In a way that parallels but then diverges from Adcock's observations of how religious freedom protection laws have been used strategically by Hindu nationalists to incorporate members of the Untouchable caste into Hinduism, sometimes against their will and explicit choice, Elizabeth Shakman Hurd describes the way in which Turkey's Alevi Muslim community has been defined into a “legal limbo” between the majority Sunni Muslim community and the Jewish and Christian communities, which have privileges and protections as officially recognized minority religions. The European Court of Human Rights has taken a different view, calling upon Turkey to extend to Alevis the religious minority protections of Turkish and international laws on religious freedom, from what Hurd describes as a “long and contested history of support for minority rights in the Middle East” that includes a “broader European- and American-sponsored set of international initiatives to institutionalize the right to legal personality for minority religions, create tolerant and democratic religious subjects, and promote a right to freedom of religion or belief globally.” Of course, one could argue in light of recent events that, whatever long-term prospects for international projects of tolerance and democracy in that part of the world, the minority religions currently at risk of genocidal extinction there probably need all the support they can get.

Mathijs Pelkmans takes us to the post-Soviet states of Georgia and Kyrgyzstan, in which there is “nostalgia for religious repression” and dissatisfaction with the “unintended consequences of religious freedom.” Noah Salomon interrogates the “soteriological” power of the secular state in South Sudan to mediate religious diversity amid the rise of tensions that have recently marred the hope that attended the creation of the world's newest nation. Benjamin Schonthal gives account of the way in which “constitutionalization” of religion and religious rights in Sri Lanka has exacerbated rather than mitigated religious tensions. Finally, Paul Sedra takes into the current situation of Egypt's Coptic Christian community and how it is faring amid political revolution and a revival of sectarian tensions that have rendered it less exceptional more similar to its Muslim Brotherhood counterparts in its relation to the state, even as European and American religious freedom advocates have continued to emphasize the uniqueness of Christian persecution.

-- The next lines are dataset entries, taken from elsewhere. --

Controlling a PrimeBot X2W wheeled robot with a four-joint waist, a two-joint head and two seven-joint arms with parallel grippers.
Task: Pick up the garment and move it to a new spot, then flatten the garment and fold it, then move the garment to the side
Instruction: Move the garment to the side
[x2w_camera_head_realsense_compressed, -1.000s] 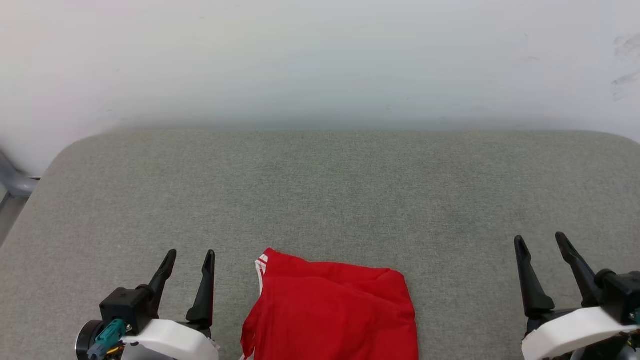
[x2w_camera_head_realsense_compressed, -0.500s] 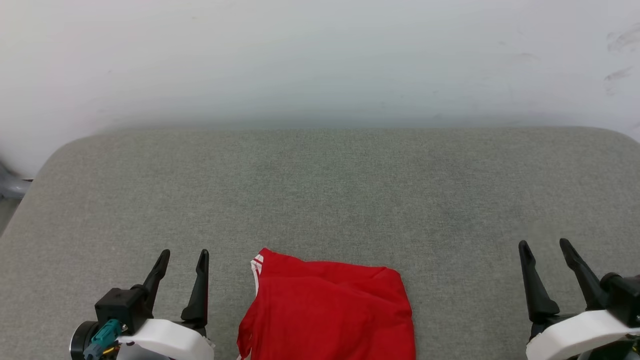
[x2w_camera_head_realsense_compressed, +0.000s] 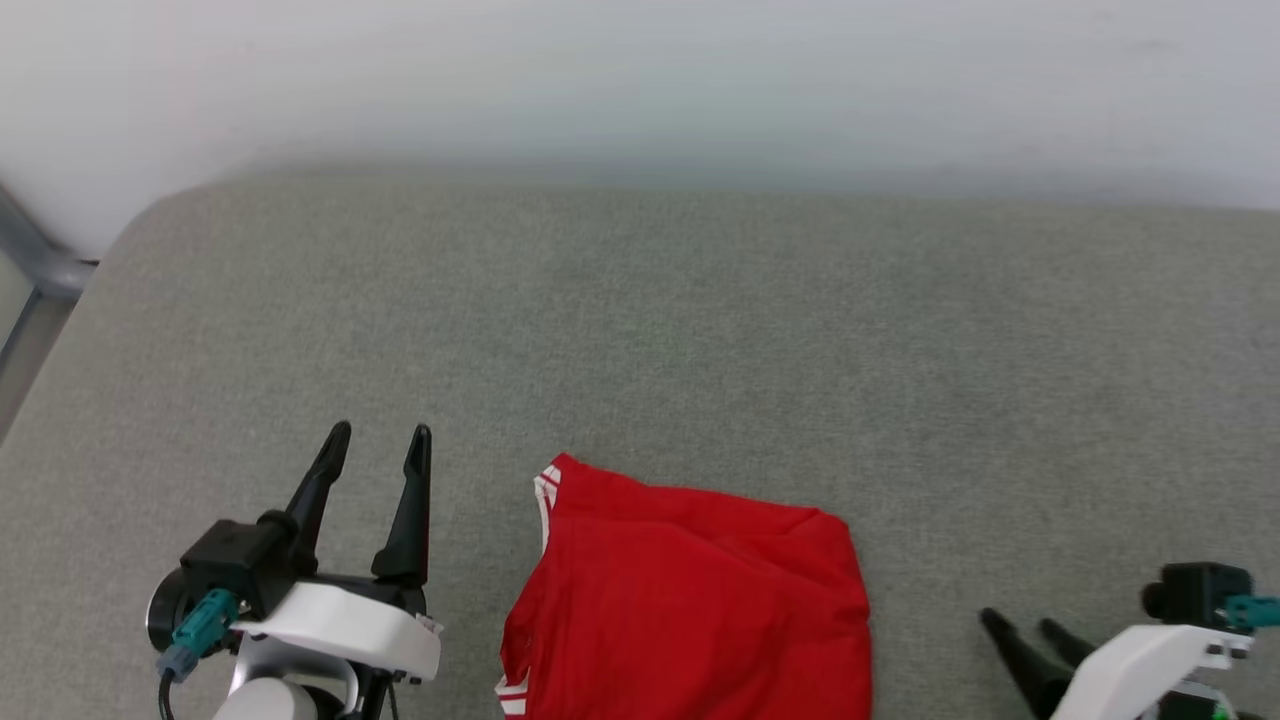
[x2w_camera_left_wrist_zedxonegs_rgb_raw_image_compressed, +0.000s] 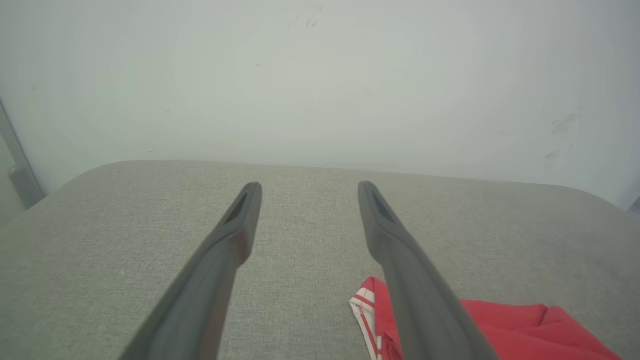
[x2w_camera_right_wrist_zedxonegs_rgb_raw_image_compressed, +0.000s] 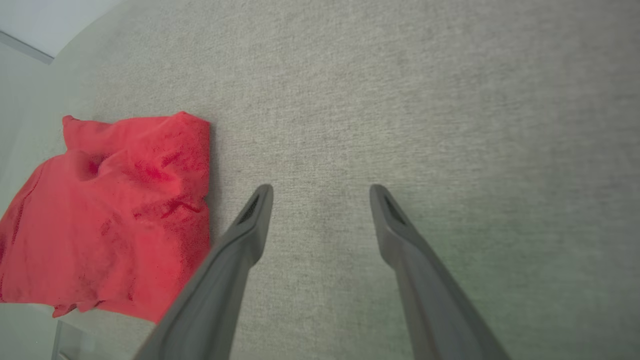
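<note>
The garment (red, white-trimmed) lies between the left gripper and the right gripper, both spread, empty.

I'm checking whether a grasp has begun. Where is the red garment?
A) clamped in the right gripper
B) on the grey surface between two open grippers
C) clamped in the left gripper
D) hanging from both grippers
B: in the head view the garment lies on the grey surface between the left gripper and the right gripper, both open, neither touching it.

Red garment on grey surface
</note>
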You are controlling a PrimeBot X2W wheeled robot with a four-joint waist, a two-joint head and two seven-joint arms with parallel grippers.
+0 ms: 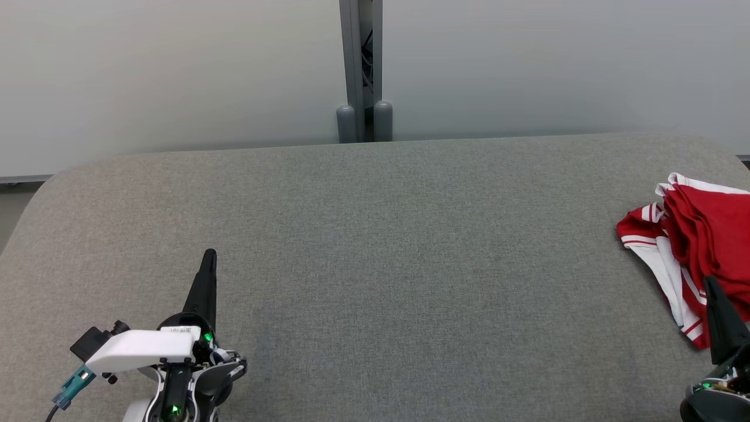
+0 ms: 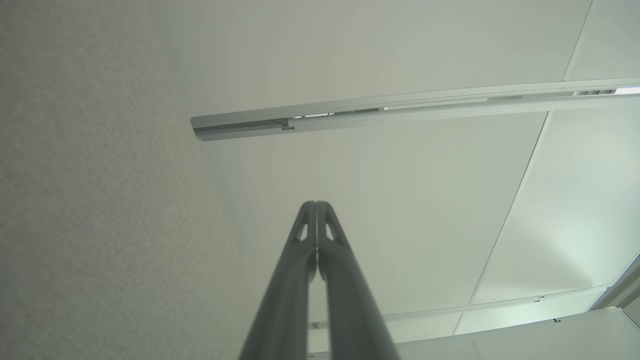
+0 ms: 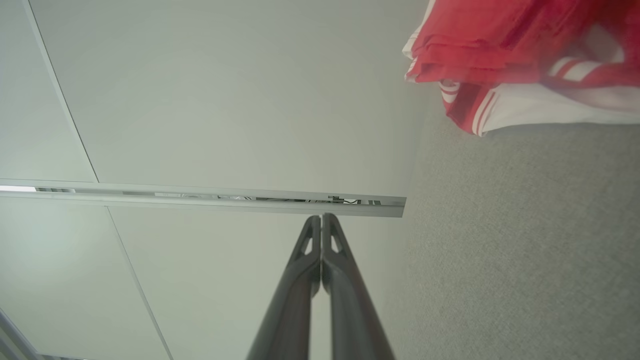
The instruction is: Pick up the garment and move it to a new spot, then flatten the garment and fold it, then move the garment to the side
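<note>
The garment [image 1: 700, 234] is red with white stripes and lies crumpled at the right edge of the grey table [image 1: 375, 264]. In the right wrist view the garment [image 3: 515, 55] fills the upper right corner. My right gripper [image 1: 712, 284] stands at the lower right, just in front of the cloth, and its fingers [image 3: 321, 222] are shut with nothing between them. My left gripper [image 1: 209, 255] rests at the lower left, far from the garment. Its fingers [image 2: 316, 207] are pressed together and hold nothing.
A pale partition wall with a grey post [image 1: 363, 70] runs behind the table's far edge. The table corners are rounded. A wide stretch of grey felt lies between the two grippers.
</note>
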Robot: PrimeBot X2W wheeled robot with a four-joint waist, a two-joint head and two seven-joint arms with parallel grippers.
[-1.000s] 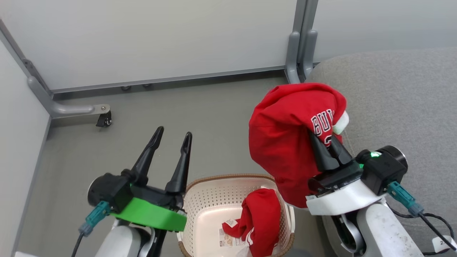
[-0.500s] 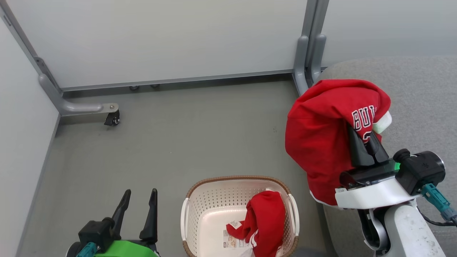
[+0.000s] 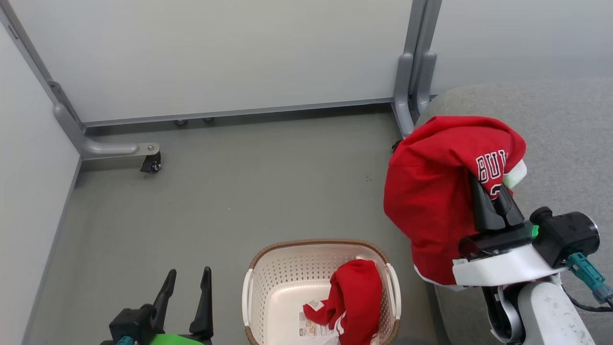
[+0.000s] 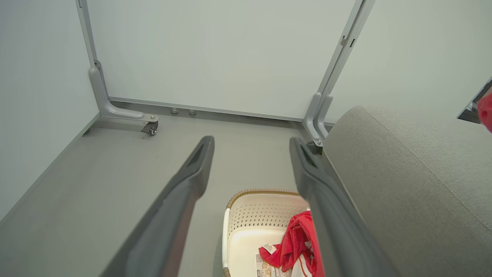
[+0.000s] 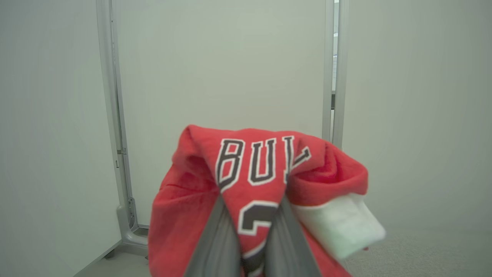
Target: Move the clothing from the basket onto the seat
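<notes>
The right gripper (image 3: 488, 191) is clamped shut on a fold of the jersey (image 3: 431, 191). The jersey is held aloft at the left edge of the seat (image 3: 565, 124), its bulk draped to the gripper's left. The seat's open surface lies to the gripper's right; a rightward carry is judged necessary. The second garment (image 3: 357, 297) lies in the basket (image 3: 282, 278). The left gripper (image 3: 189, 274) is spread wide and empty.

The basket (image 3: 282, 273) is seen downward from the head and, nearer, the left wrist. The jersey (image 5: 261, 161) is faced closely from the right wrist.
</notes>
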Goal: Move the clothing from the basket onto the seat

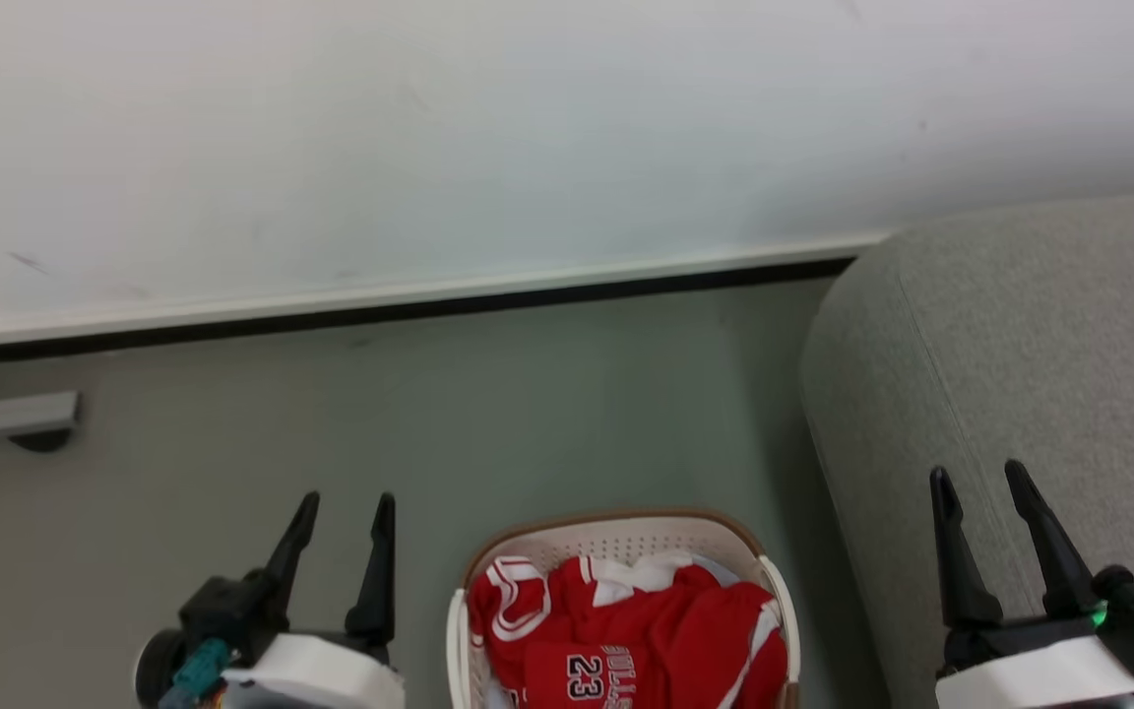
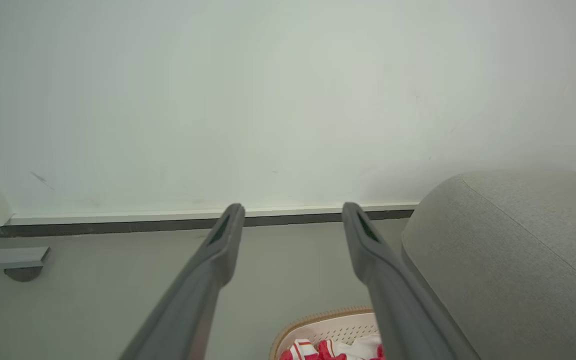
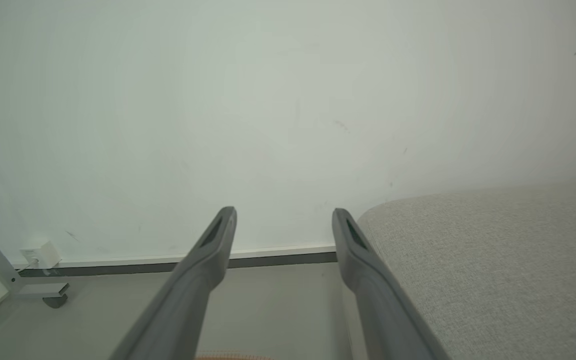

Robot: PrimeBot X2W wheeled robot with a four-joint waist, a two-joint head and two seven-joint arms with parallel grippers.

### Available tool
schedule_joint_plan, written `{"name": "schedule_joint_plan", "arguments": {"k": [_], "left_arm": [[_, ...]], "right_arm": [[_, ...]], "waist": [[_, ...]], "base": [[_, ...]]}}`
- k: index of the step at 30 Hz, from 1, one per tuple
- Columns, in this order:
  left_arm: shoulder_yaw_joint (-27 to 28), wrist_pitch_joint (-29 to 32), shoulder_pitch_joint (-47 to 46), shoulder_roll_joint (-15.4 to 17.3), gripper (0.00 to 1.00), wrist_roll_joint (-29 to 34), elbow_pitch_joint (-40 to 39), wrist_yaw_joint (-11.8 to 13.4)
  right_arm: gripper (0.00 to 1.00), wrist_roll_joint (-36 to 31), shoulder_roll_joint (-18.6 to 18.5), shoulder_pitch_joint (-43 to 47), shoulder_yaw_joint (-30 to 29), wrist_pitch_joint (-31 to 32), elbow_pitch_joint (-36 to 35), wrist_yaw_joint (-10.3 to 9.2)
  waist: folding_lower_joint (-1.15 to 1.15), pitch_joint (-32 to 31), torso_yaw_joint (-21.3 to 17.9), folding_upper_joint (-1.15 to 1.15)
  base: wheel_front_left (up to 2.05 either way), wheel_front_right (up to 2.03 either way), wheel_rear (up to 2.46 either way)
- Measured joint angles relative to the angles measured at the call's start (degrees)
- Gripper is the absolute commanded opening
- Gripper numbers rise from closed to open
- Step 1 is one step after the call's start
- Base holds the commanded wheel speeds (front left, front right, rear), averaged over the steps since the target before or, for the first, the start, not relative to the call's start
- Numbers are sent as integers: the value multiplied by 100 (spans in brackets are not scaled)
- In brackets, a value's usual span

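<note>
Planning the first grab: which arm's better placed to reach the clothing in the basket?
Probably left: open left gripper sits nearer the basket; its wrist view shows the clothing. Right gripper hangs over the seat.

It was a plain, home-like room: white wall [image 1: 429,118] at twelve o'clock, upholstered seat [image 1: 1020,345] at three, laundry basket [image 1: 616,540] at six.

There's a white "23" on the red jersey [image 1: 648,630], with sideways white lettering beside it too small to read.
</note>
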Motion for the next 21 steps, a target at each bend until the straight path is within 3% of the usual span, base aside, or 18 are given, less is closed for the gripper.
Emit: {"name": "schedule_joint_plan", "arguments": {"k": [11,21], "left_arm": [[-427,0,-1067,1,100,308,354,-187],[-1318,19,-2234,142,100,647,1744,-246]], "right_arm": [[100,25,240,-666,158,0,-378,0],[100,375,315,-1343,311,-1,-777,1]], "waist": [[0,932,-624,0],[1,1843,-1192,0]], "base": [[0,0,0],[0,0,0]]}}
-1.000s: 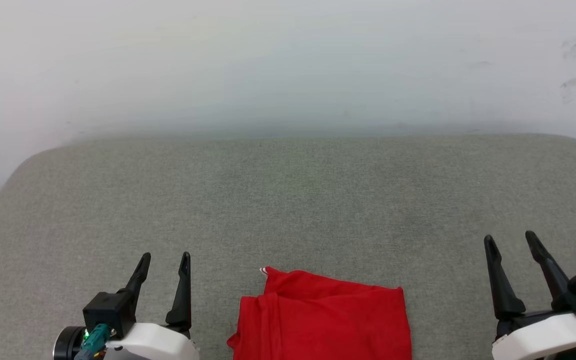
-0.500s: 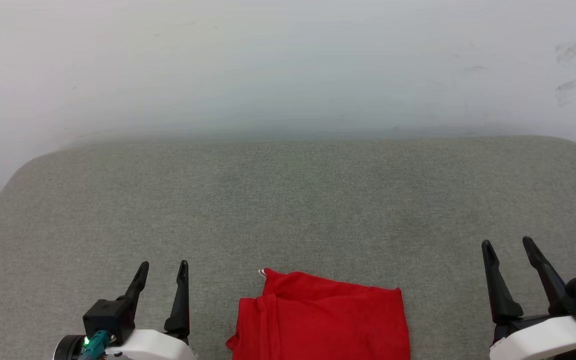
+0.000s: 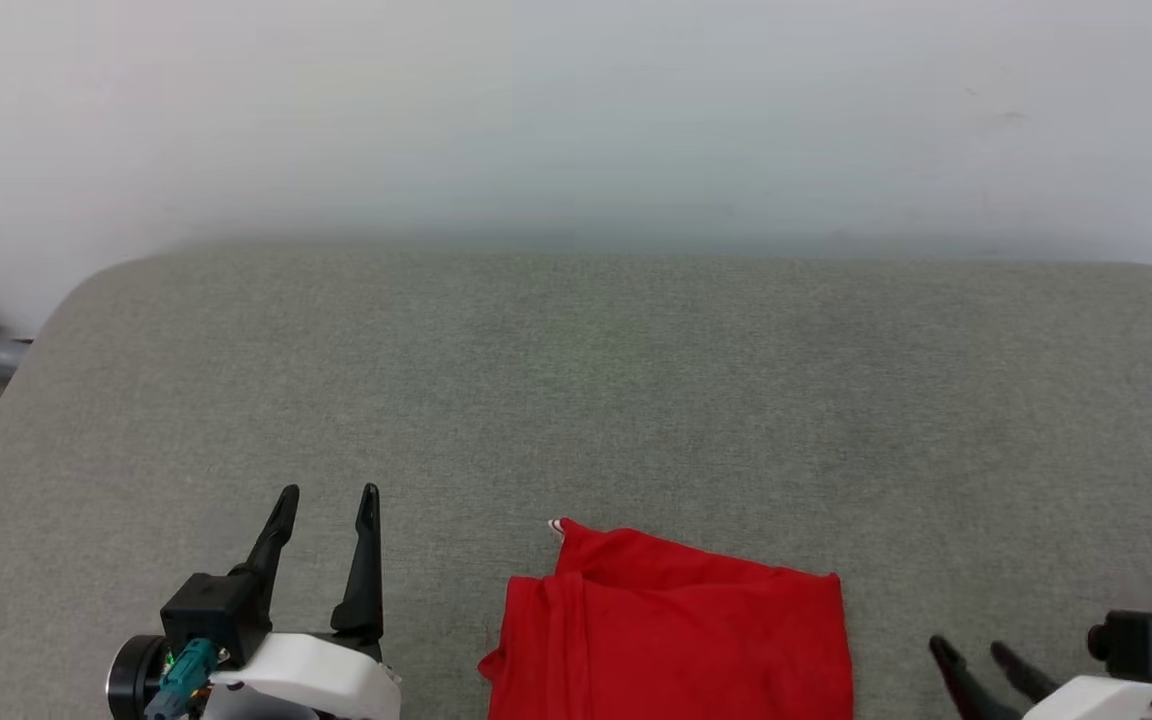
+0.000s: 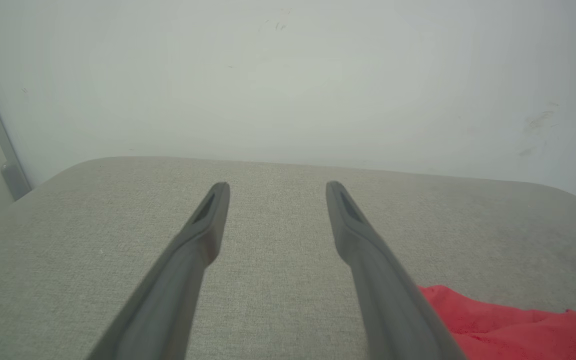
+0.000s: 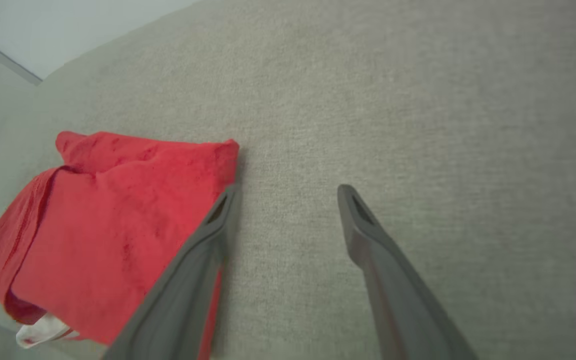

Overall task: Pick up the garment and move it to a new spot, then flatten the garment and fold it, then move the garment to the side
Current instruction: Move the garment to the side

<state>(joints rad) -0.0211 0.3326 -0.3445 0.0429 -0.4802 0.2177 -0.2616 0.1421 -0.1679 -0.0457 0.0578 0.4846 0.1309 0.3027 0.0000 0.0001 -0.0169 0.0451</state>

This symposium, “Re-Thinking Religious Freedom,” is a global tour of current religious freedom hotspots that casts doubt on certainties about the definition of religion and the normative value of religious freedom that are widely held in the legal advocacy and human rights communities. Somewhat ironically, the articles do so even as several of the commentators in this issue's second half—a wonderful set of reflections on Ronald Dworkin's final book, Religion without God, largely seek to retrieve and reinforce the religious part of Dworkin's “religious atheism,” with little doubt of the significance of religion and religious freedom for the renowned jurisprudential philosopher in his final work. Would that contributors to this issue's two symposia might have the occasion to debate religion and religious freedom together!

The stakes are high in the arguments that Sullivan and Hurd and their colleagues bring to this symposium. Lives, liberty, and the fate of nations and the global community hang in the balance. The Journal of Law and Religion is fortunate and proud to be able to bring this provocative and timely set of arguments on religion and religious freedom to its interdisciplinary, international, and interreligious readership—and we look forward to the debate that shall, without a doubt, ensue.